* Any views expressed in this opinion piece are those of the author and not of Thomson Reuters Foundation.
As leaders gather for climate talks, the question of how developing nations can finance their recovery from floods, droughts and rising sea levels is becoming harder to ignore
By Gaspar Sitefane, country director of ActionAid Mozambique, and Heron Belfon, project coordinator of Jubilee Debt Campaign Caribbean.
Climate change is already wreaking havoc in countries across the Global South. Women and young people are the hardest hit, as communities struggle to survive increasingly devastating and frequent disasters.
Severe droughts, flooding and food shortages are affecting some 60 million people across southern and eastern Africa.
The food crisis in Mozambique comes after it was hit by an unprecedented two cyclones, Idai followed by Kenneth, this March and April. The deadly storms tore through 1.7 million acres of farmland, washing away crops and destroying livelihoods. Mozambique estimates that the loss and damage caused by the cyclones totals $3.2 billion.
In the Caribbean, the increasing ferocity of mega storms like Irma, Maria and Dorian, are bringing devastation of catastrophic proportions to these tiny island nations, reversing years of economic gains. The destruction caused by Hurricane Dorian alone totals more than $1.5 billion.

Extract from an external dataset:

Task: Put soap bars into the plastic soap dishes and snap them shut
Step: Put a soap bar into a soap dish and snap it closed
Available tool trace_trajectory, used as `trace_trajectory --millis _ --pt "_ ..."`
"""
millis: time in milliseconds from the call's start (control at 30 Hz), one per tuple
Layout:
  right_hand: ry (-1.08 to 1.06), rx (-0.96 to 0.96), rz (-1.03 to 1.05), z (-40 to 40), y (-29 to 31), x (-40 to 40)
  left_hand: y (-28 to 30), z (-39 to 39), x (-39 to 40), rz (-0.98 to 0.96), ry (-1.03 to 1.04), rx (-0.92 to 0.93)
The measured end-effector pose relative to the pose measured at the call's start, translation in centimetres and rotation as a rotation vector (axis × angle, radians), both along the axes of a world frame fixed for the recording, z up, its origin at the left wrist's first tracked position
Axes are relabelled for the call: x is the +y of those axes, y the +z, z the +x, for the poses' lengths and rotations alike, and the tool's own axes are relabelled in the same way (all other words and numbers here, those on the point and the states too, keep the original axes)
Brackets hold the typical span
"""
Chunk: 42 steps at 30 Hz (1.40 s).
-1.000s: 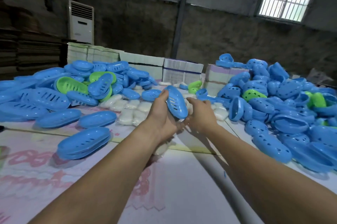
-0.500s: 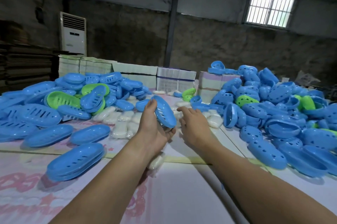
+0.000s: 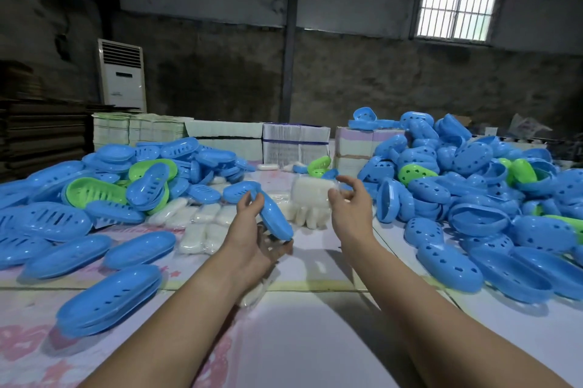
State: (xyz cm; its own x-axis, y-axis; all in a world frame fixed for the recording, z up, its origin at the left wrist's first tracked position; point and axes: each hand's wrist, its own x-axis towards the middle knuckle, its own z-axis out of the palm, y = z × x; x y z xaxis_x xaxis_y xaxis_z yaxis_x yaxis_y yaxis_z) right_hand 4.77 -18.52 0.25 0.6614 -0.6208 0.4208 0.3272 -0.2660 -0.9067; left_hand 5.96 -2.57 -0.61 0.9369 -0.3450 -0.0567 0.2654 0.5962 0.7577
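two bare forearms reach forward over a pale worktop (image 3: 315, 340). the left hand (image 3: 249, 230) is raised, fingers curled around a blue plastic soap dish half (image 3: 275, 214), which it holds tilted on edge above the worktop. the right hand (image 3: 350, 207) is lifted just to the right of it, fingers loosely curled at the right end of a white wrapped soap bar (image 3: 310, 193); the bar is blurred, so whether the fingers actually grip it cannot be told. below that bar, more wrapped soap bars (image 3: 208, 223) lie in a loose cluster on the worktop between the two hands and further left. a heap of blue and green slotted dish halves (image 3: 126, 182) covers the left side, with closed blue soap dishes (image 3: 108, 299) lying nearer. a larger heap of blue dish halves with holes (image 3: 473, 198) fills the right side. stacked white boxes (image 3: 220, 135) line the far edge, and a white air conditioner (image 3: 122, 75) stands against the dark wall.
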Motion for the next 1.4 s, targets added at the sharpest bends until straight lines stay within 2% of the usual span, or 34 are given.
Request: trace_trajectory --millis 67,133,233,300,700,933,1167,1300,1400 --pt "0.076 -0.113 -0.012 -0.5 0.7 1.2 -0.1 -0.2 -0.1 -0.01 -0.021 -0.013" --pt "0.15 -0.179 -0.157 -1.1 0.9 2.7 -0.1 -0.3 -0.1 -0.045 -0.047 -0.015" --pt "0.261 -0.203 -0.373 -1.6 0.4 4.3 0.1 0.0 0.2 -0.218 -0.094 0.055" --pt "0.3 -0.191 -0.43 -1.8 0.2 4.7 0.1 0.3 0.6 -0.269 -0.075 0.05" --pt "0.466 -0.023 -0.333 -2.8 0.8 4.6 -0.5 0.5 0.7 -0.14 -0.002 -0.115" --pt "0.556 0.028 -0.292 -2.9 1.1 4.4 -0.6 0.6 0.9 -0.194 -0.028 -0.077" --pt "0.639 0.159 -0.341 -2.5 1.7 3.2 -0.4 0.6 1.1 -0.123 -0.014 -0.074" --pt "0.5 0.204 -0.479 -1.9 2.3 -0.5 0.0 0.0 0.4 -0.224 -0.095 0.014" --pt "0.071 0.237 -0.635 -1.6 0.3 -5.4 -0.1 -0.3 -0.3 -0.254 -0.141 0.038"
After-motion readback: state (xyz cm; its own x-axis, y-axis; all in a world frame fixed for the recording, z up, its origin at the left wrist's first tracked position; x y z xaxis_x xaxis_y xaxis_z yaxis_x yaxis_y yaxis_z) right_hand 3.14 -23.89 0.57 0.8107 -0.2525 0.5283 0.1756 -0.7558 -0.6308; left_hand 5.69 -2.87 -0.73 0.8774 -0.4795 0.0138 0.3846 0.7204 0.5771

The UN has warned that climate disasters causing death, displacement and loss of livelihoods are happening at least once a week, although many do not make international headlines. It is estimated that by 2030, the global annual cost of repairing loss and damage associated with climate change will total $300 billion, increasing to $1.2 trillion a year by 2060.
As world leaders gather in Madrid for the 25th Conference of the Parties to the UN Framework Convention on Climate Change (COP25), the question of how developing countries can fund their recovery from floods, droughts and rising sea levels, and transition to greener economies, is becoming harder to ignore.
The current system for responding to climate crises is exacerbating existing inequalities and pushing developing countries further into poverty. Instead of receiving debt relief and grants from the rich countries that have caused the climate crisis, Mozambique was this year forced to take on more loans from the International Monetary Fund (IMF) to help it recover from the devastating impacts of the cyclones.
Mozambique was already on the IMF’s list of countries in debt distress. The country’s citizens will now have to pay the taxes and endure the public-service cuts needed to repay the loan for decades to come.
Developing countries shouldn’t have to foot the bill for the harmful impacts of catastrophes they did the least to cause. The Warsaw International Mechanism for Loss and Damage, or WIM, was established in 2013 for this very reason; to support vulnerable countries on the frontline of climate change, those already experiencing extreme and slow onset, climate disasters.
But countries, including the UK, US, Australia and Japan, which got rich from the extraction and vast consumption of fossil fuels that caused the crisis, are blocking progress. After six years, the WIM has failed in its main purpose and has not proposed concrete financing solutions that would enable hard-hit communities to receive rights-based reparations.
The WIM is up for review at COP25, presenting a crucial opportunity for governments to get behind a comprehensive global recovery mechanism. We will not let rich nations turn away from the immense suffering already being caused by the climate crisis.
We’re among over 150 organisations, unions and high-profile individuals, including the author and activist Naomi Klein, calling for the creation of a comprehensive loss and damage fund to support the communities on the frontline of climate change and those suffering most from world leaders’ refusal to act.
In an open letter to environment ministers, we outline how this would be financed by contributions from developed countries, alongside ending fossil fuel subsidies, innovative financing solutions, such as a Climate Damages Tax on oil, gas and coal extraction, and a progressive tax on financial transactions.
It must include debt relief, with governments committing to a moratorium on debt and interest payments for any country struck by a climate disaster. Additionally, creditors should commit to restructuring stricken countries’ existing loans to avert a subsequent debt crisis. These efforts must include private lenders too, whose claims against poor countries can approach or exceed those of official lenders.
Climate disasters are increasing in frequency and intensity, driving a global surge in migration and hitting the most marginalised the hardest.
This December, the world’s richest, most powerful governments can fix the broken system of responding to these crises and prevent developing countries from sinking further into debt and poverty.